Here is the security result achieved by default according to the systemd analyse-security command:

_images/systemd-security.png

Apparmor

From Wikipedia :

“AppArmor (Application Armor) is a Linux kernel security module that allows the system administrator to restrict programs capabilities with per-program profiles. Profiles can allow capabilities like network access, raw socket access, and the permission to read, write, or execute files on matching paths.”

Note

Although we are working on supporting SELinux, Keysas is only providing Apparmor profiles at this time.

Apparmor profiles are located here:

  • /etc/apparmor.d/usr.bin.keysas-in

  • /etc/apparmor.d/usr.bin.keysas-transit

  • /etc/apparmor.d/usr.bin.keysas-out

You will probably never have to modify them (it is not recommended anyway).

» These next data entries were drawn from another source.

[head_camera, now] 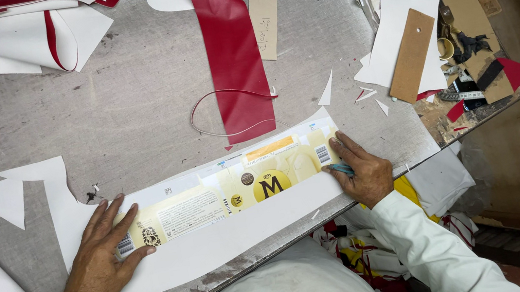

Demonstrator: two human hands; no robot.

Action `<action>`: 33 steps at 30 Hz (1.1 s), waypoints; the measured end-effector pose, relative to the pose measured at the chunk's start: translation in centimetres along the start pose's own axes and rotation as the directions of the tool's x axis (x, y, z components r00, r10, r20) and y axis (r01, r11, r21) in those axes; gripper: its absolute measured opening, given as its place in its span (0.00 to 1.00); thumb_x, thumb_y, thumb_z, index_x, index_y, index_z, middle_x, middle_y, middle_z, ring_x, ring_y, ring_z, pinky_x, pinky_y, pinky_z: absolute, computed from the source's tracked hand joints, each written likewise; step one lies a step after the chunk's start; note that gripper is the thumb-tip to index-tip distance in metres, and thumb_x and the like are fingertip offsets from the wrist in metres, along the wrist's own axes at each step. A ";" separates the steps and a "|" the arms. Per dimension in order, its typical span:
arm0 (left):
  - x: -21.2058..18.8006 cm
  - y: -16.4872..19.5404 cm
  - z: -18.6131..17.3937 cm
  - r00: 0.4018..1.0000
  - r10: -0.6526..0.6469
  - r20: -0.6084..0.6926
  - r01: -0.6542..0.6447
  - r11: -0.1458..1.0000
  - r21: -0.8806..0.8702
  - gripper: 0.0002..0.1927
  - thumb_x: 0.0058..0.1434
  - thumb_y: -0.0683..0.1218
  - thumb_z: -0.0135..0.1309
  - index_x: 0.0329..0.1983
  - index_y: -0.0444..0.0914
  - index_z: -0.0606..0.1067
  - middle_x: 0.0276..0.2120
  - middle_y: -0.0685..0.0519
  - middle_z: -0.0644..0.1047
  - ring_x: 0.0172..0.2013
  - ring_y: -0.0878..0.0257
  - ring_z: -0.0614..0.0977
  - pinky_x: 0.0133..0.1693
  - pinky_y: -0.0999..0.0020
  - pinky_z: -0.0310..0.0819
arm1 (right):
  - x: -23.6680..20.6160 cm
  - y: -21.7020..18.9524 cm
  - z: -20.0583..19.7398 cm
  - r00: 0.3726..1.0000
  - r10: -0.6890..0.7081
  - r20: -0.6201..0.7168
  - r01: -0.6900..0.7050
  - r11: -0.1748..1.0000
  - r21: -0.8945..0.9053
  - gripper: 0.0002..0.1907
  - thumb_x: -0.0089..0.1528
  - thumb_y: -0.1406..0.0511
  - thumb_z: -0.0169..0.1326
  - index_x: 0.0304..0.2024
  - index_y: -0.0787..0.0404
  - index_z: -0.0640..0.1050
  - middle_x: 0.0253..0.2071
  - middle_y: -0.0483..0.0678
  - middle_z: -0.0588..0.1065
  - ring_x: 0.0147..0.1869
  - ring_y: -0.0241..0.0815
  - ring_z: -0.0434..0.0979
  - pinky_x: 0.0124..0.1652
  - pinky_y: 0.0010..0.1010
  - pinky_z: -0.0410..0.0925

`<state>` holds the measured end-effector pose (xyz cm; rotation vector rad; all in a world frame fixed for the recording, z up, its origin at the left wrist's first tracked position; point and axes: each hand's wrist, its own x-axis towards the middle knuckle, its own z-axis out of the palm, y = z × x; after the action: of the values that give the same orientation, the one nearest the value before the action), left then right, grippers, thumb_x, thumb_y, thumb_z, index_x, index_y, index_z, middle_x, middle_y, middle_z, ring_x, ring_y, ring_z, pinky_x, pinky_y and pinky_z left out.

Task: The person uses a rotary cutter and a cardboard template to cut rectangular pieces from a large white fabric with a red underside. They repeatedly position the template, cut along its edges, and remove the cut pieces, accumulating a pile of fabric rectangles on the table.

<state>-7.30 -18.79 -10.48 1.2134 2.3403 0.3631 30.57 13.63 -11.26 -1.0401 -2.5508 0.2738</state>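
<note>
The left hand [101, 255] lies flat, fingers spread, on the left end of a flattened carton [226, 195]. The right hand [361, 172] grips a blue pen [340, 169] at its right end. The carton lies on a white sheet [219, 241] on the counter [130, 103], a red strip [230, 47] behind it.

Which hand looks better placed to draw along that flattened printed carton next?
Probably the right hand: it already holds a blue pen with the tip at the right end of the printed carton strip. The left hand lies flat on the strip's other end, pinning it over the white sheet.
</note>
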 end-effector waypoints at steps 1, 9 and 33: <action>0.0 0.0 0.1 1.000 0.005 -0.004 -0.005 1.000 -0.001 0.43 0.44 0.57 0.68 0.67 0.51 0.71 0.74 0.57 0.56 0.75 0.55 0.49 0.69 0.49 0.51 | 0.0 -0.1 0.0 1.000 0.000 0.005 0.000 1.000 0.000 0.30 0.53 0.54 0.68 0.56 0.55 0.81 0.62 0.48 0.76 0.41 0.46 0.86 0.39 0.35 0.78; 0.1 1.9 -1.1 1.000 -0.003 0.010 0.003 0.999 -0.032 0.43 0.47 0.53 0.66 0.69 0.50 0.68 0.75 0.56 0.54 0.75 0.52 0.47 0.69 0.50 0.48 | 0.2 0.0 -0.2 1.000 -0.020 -0.013 0.020 1.000 -0.022 0.29 0.53 0.54 0.68 0.56 0.54 0.81 0.61 0.48 0.76 0.41 0.47 0.85 0.38 0.35 0.78; -2.4 7.2 3.6 0.963 -0.120 -0.240 0.120 0.993 -0.015 0.26 0.63 0.40 0.45 0.66 0.30 0.67 0.68 0.29 0.56 0.69 0.32 0.54 0.65 0.34 0.51 | 16.4 -33.5 9.4 0.130 -0.951 0.282 0.624 0.299 0.722 0.24 0.51 0.78 0.61 0.49 0.58 0.84 0.40 0.47 0.79 0.43 0.43 0.82 0.41 0.29 0.77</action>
<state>0.76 -16.52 -9.70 1.0710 2.6051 0.4934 -5.29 1.11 -5.01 1.0103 -2.9428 0.9980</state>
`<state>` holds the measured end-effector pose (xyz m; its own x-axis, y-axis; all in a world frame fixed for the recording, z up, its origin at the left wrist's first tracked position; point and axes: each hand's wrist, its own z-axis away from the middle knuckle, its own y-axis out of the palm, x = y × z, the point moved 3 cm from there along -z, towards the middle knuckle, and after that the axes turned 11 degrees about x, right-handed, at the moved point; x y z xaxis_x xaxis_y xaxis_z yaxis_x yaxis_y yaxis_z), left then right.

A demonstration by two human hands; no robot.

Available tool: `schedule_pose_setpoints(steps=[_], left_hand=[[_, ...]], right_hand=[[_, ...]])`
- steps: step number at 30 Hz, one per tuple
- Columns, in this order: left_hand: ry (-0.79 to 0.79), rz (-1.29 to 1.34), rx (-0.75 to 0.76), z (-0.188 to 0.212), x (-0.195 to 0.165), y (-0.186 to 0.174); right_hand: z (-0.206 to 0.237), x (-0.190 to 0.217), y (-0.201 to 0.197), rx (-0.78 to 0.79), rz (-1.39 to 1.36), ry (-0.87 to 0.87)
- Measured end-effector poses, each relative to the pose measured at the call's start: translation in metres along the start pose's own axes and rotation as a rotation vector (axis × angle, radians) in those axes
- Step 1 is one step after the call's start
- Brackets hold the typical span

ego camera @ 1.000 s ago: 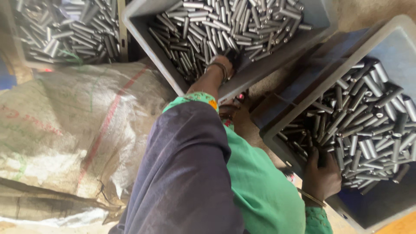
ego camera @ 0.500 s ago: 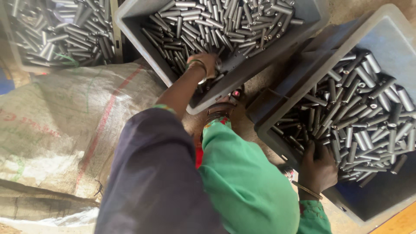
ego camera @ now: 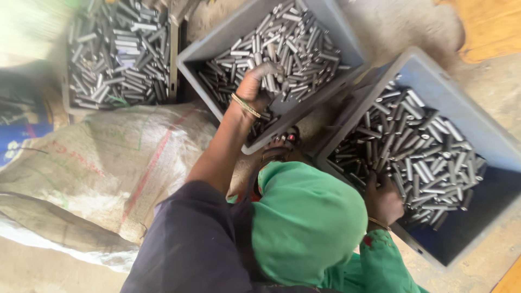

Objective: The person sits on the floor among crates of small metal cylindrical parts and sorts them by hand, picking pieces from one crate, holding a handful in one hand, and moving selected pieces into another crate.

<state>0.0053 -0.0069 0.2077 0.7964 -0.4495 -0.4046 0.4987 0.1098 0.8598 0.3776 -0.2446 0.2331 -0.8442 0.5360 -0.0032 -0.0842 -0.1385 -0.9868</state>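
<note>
Left hand [ego camera: 255, 87] gripping short grey steel pins [ego camera: 282, 59] near grey plastic crate's [ego camera: 217, 46] front edge, right hand [ego camera: 382, 198] curling over rods [ego camera: 412, 146] in blue crate [ego camera: 434, 68] — risking spills, pinched fingers.

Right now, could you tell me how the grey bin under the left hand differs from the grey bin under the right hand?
The middle grey bin has the left hand resting on its metal pins. These cover most of its floor.
The right grey bin has the right hand at the near edge of its pins, and a bare dark patch shows in its near corner.
Both are tilted grey plastic bins of short metal pins.
</note>
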Motion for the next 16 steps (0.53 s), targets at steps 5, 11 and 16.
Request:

Nevertheless, in case you need to update them, do not forget to reload the changed profile:

$ sudo apparmor_parser -r /etc/apparmor.d/usr.bin.keysas-in

Then, verify that the profile is still in enforce mode:

$ sudo aa-status
9 processes are in enforce mode.
  /usr/bin/freshclam (1580)
  /usr/bin/keysas-in (433022)
  /usr/bin/keysas-out (433027)
  /usr/bin/keysas-transit (433025)
  /usr/sbin/clamd (966)
  ...

Static analysis

keysas-transit daemon is able to perform a Yara scan on transfered files according to the rules defined in path:

/usr/share/keysas/rules/index.yar

This file can be a simple rule like provided in the default installation or it can act as an index listing a subset of rules.

The default rule is just an exemple matching on Dirtyc0w source code, but you can easily create your own rules or reuse already existing rule packages. Include your custom rules into /usr/share/keysas/rules/index.yar, like that :

include "./custom/custom_rule.yar"

Help

Take a look at https://github.com/Yara-Rules/rules for more details but keep in mind that some rules are not well maintained and may not fit the version of libyara installed via apt. You should test every new rules before adding them in production.